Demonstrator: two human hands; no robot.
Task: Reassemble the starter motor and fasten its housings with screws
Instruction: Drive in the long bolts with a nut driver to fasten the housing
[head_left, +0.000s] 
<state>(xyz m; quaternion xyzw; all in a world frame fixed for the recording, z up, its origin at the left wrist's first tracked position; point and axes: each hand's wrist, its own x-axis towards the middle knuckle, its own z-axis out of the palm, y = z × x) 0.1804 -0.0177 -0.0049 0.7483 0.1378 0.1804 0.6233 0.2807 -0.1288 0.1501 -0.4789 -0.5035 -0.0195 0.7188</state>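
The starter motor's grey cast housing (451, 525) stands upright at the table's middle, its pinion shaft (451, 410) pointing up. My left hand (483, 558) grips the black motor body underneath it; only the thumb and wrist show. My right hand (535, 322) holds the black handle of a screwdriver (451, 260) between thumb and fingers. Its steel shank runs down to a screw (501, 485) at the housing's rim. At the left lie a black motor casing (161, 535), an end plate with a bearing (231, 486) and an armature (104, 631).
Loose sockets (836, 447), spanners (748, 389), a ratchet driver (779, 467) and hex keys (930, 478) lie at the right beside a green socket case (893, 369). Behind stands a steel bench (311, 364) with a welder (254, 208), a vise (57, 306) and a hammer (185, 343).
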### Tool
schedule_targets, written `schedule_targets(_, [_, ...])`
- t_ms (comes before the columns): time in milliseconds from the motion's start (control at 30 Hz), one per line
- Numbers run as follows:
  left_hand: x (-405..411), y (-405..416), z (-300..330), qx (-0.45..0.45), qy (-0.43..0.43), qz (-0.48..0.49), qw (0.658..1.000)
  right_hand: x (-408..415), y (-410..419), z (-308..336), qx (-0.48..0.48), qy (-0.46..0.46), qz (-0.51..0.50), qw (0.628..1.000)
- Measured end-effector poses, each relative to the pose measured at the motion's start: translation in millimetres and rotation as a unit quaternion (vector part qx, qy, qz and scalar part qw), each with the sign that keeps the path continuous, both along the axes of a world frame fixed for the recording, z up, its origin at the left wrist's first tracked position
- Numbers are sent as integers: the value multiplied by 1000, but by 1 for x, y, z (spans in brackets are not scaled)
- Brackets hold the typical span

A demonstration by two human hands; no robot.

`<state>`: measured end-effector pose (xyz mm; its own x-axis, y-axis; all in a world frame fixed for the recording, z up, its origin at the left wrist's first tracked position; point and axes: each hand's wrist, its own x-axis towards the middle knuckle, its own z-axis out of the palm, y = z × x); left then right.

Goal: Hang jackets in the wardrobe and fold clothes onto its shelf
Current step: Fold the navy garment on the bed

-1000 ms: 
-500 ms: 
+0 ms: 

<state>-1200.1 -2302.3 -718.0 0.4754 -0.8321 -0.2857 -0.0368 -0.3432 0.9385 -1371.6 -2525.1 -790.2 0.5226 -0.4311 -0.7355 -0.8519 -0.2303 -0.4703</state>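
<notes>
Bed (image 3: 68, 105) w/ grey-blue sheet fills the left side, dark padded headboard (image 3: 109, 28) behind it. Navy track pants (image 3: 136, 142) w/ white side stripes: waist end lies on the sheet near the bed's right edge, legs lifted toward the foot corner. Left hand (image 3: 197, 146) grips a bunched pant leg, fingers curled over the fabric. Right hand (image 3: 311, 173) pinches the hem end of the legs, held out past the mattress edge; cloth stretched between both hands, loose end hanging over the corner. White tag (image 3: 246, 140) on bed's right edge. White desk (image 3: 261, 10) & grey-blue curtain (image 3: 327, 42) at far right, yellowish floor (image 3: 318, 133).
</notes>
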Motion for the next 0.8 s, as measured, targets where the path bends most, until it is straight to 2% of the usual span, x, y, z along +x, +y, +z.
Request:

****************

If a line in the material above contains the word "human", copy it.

Demonstrator: two human hands; no robot.
A demonstration by two human hands; no robot.

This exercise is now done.